***** Provided data *****

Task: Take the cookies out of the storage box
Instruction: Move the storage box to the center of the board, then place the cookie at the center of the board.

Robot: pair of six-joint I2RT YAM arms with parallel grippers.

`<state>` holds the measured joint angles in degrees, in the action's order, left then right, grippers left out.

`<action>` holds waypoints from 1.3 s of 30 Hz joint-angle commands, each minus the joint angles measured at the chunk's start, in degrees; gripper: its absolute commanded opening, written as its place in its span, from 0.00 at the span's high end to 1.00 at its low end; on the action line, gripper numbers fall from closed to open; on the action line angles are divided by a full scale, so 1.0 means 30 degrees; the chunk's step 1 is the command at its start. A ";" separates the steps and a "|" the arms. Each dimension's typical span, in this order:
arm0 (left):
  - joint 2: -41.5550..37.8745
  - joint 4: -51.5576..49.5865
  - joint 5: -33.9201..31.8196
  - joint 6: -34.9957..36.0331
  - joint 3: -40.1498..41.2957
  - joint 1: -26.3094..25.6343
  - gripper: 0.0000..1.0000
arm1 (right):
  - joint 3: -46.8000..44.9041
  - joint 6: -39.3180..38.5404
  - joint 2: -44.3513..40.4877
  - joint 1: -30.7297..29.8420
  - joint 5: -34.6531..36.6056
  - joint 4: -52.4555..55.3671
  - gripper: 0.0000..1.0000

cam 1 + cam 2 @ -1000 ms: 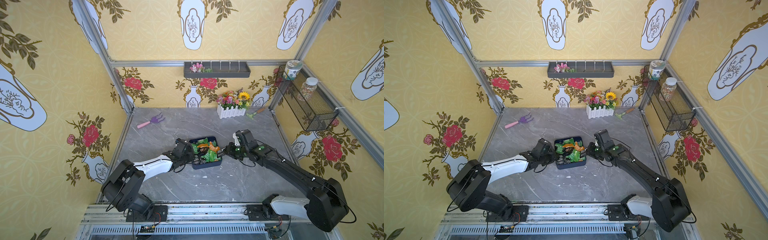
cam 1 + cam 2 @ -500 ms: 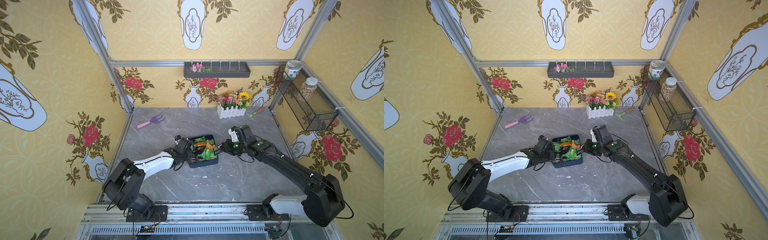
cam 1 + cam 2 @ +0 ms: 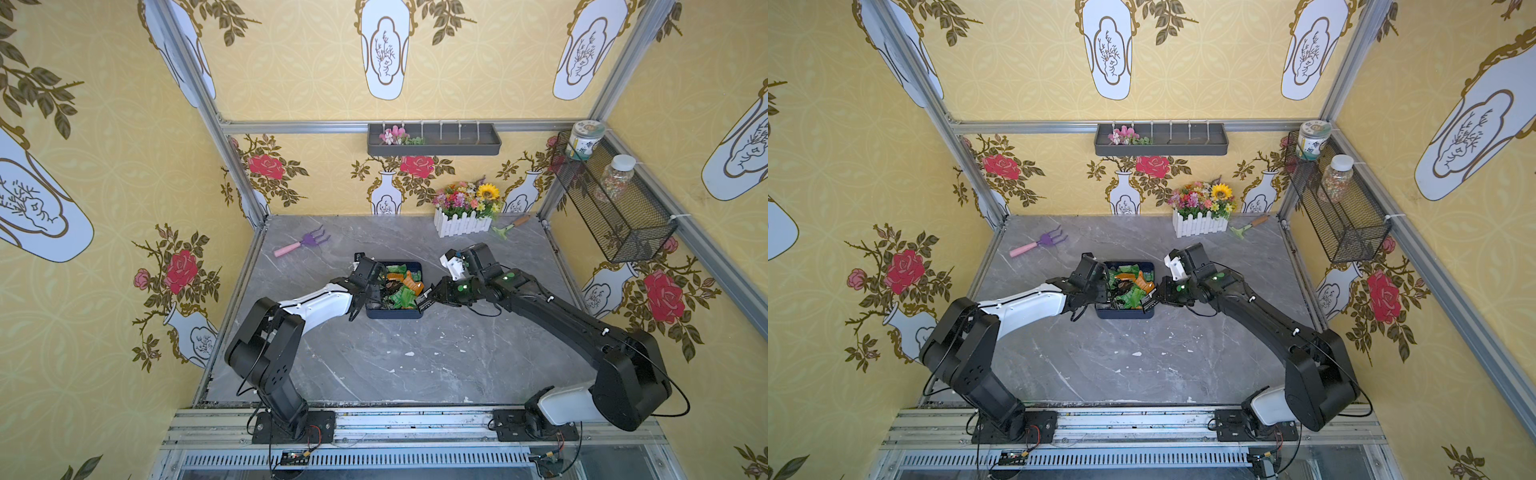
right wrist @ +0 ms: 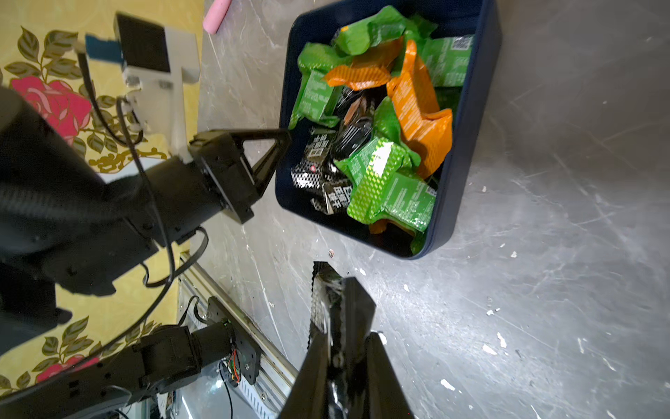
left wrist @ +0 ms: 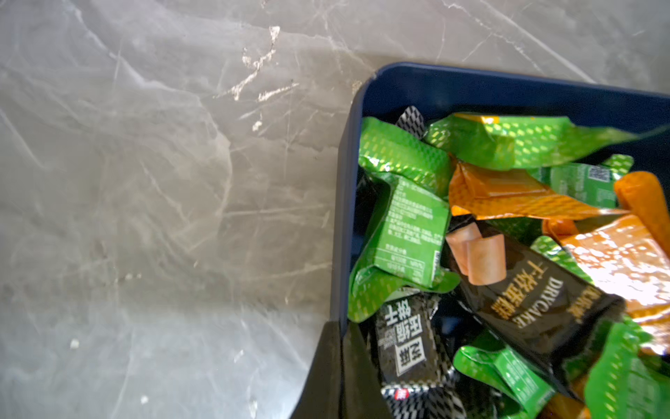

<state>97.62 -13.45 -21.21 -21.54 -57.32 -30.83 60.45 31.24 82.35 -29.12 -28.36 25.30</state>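
1. Grey marble bench (image 3: pixel 415 365), boxed in by yellow floral walls (image 3: pixel 104 166).
2. Storage box (image 3: pixel 392 314), navy, sat flat mid-bench between the two arms.
3. Cookies (image 3: pixel 405 291), green, orange and black packets, were heaped loose inside the storage box and filled most of it.
4. Left fingers (image 5: pixel 322 373) were closed tight, pinching the storage box's wall on its left side, one finger inside and one outside. No packet was held.
5. Right fingers (image 4: pixel 310 370) were nearly closed on one black packet (image 4: pixel 324 290), held just outside the storage box's near right corner.
6. Purple hand rake (image 3: pixel 303 243) lay beyond the storage box, well apart, back left.
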 commanded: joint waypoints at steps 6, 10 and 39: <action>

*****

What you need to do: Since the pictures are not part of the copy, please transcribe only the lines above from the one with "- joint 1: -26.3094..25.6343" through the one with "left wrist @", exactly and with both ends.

Your solution:
  - joint 1: -26.3094..25.6343
  - gripper: 0.0000..1.0000
arm1 (right):
  - joint 3: -46.8000..44.9041
  - joint 6: -39.3180..38.5404
  - joint 2: -44.3513..40.4877
  - joint 1: -30.7297..29.8420
  - joint 5: -34.6531..36.6056
  - joint 4: -52.4555..55.3671
  - gripper: 0.0000..1.0000

cam 1 + cam 2 @ -1000 ms: 
cam 1 + cam 2 @ -500 ms: 
cam 1 + cam 2 @ +0 ms: 
right wrist @ +0 ms: 
left wrist @ +0 ms: 

No further output is required, since the answer is complete.